Hidden Gems: Bogart’s Café on Oʻahu
This neighborhood café outside of Waikīkī is known for its fried rice, acai bowls and bagels—and now it’s serving dinner.

It was 20 years ago when Maria Barnette decided, almost on a whim, to buy an ice cream/shave ice spot on Monsarrat Avenue just outside of Waikīkī.
She saw an ad posted and thought, “I know how to make eggs.” Without any kitchen experience—Barnette learned to cook from magazines and the Food Network—she took a gamble, leasing the 800-square-foot space in a small strip mall to open a small neighborhood café.
“I wanted to create a job for myself, and I liked to cook,” Barnette says. “I just thought, ʻWhy not?’”
And that’s how Bogart’s Café, now a beloved breakfast spot known for its local take on classic dishes, started.

Photo: Courtesy of Bogart’s Café
She kept the name—Bogart was the name of the previous owner’s Labrador—and offered bagels, cold sandwiches and great coffee.
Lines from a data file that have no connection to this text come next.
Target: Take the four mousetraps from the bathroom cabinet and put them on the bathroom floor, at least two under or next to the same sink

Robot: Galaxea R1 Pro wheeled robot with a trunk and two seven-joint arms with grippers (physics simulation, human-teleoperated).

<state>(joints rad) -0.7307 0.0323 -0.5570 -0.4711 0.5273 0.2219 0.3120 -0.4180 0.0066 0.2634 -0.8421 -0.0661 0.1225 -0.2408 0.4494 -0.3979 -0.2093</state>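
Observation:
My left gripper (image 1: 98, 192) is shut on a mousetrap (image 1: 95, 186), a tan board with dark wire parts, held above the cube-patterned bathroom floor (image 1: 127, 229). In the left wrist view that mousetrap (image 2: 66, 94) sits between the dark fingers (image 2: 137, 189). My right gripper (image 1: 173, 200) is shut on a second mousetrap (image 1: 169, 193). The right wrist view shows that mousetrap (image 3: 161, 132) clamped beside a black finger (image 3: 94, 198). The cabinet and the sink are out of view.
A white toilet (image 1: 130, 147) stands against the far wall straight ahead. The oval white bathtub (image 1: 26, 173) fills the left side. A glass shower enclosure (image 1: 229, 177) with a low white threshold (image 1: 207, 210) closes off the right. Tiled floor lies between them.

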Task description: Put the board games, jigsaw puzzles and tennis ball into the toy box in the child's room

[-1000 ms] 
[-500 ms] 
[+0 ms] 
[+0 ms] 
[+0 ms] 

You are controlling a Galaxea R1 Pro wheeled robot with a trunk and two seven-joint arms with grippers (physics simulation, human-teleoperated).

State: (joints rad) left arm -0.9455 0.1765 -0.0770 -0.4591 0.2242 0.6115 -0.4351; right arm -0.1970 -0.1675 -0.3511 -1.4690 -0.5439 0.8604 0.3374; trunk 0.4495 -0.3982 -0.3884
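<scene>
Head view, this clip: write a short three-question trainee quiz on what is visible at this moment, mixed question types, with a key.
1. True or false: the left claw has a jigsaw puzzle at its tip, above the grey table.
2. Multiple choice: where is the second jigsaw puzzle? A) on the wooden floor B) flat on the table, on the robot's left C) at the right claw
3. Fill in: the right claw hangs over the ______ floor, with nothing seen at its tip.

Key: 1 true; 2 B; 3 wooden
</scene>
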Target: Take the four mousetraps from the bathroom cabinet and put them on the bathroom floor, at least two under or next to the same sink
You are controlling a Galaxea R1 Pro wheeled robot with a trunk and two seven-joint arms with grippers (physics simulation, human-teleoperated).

Over the years she added other items, including fried rice, omelets, Benedicts, acai bowls and the now-popular breakfast bagel with jack and cheddar cheeses, a slice of tomato, spinach and a fluffy egg. Two years ago Barnette moved to a larger location—now 1,200 square feet with double the seating—in the same strip mall, and last week started dinner service five days a week.
The secret to Bogart’s longevity?
“I keep adding dishes,” Barnette says, laughing. “I figure if I have everything on the menu, everyone would come.”
She may be right: Bogart’s Café boasts more than 70 menu items not including drinks. And with dinner, that number will increase to nearly 90.

Photo: Courtesy of Bogart’s Café
Speaking of dinner, Barnette created a menu inspired by her travels to Italy. Signature dishes include prawns in calabrian chile sauce, braised veal cheeks, uni tagliatelle and cacio e pepe (literally “cheese and pepper”) that features a Parmesanlike cheese from the Dolomites in Italy that she packs in suitcases and brings home with her. Seriously.
“I just love this cheese,” she says.

Photo: Courtesy of Bogart’s Café
Here’s the story: On a trip to Florence, Italy, she and her husband came across a restaurant that served this unnamed cheese. She couldn’t stop thinking about the food—and that cheese. When she returned to Hawaiʻi, she emailed the restaurant and asked if she could work there for a few weeks to learn how to cook Italian food. The restaurant owner agree and Barnette spent five weeks in this little town, working 12-hour days and learning how to prep and cook the food she loved.
“It was hard, they worked us to death, but it was one of the best experiences of my life,” she says.
All of the pasta on the dinner menu is made in-house, from scratch. And everything on the menu features authentic flavors and high-quality ingredients. There’s a seared scallops dish with a cauliflower purée and white truffle oil, pork chop with slow-braised fennel and Kalamata olive tapenade, and a Basque-style seafood stew featuring Atlantic salmon, Kauaʻi shrimp and smoked paprika.

Photo: Courtesy of Bogart’s Café
The café also now serves wine and cocktails, including its refreshing signature Waikīkī Sunrise, with Champagne, gin, fresh lemon juice and saffron syrup.
But despite the changes—larger dining area, expanded menu and now dinner—everything loyal patrons love about Bogart’s Café is still there: the delicious food, the friendly service and that breakfast bagel.
Barnette, who can still be found cooking in the kitchen and busses tables, loves her customers, many of them who have been coming to the restaurant for the past 20 years. There’s a group of runners who stop in every Sunday and a mother and son from Nuʻuanu who have had breakfast here every morning since the café opened. (The son is now in his mid-20s.)
“I’ve been so lucky,” she says. “I have the best customers.”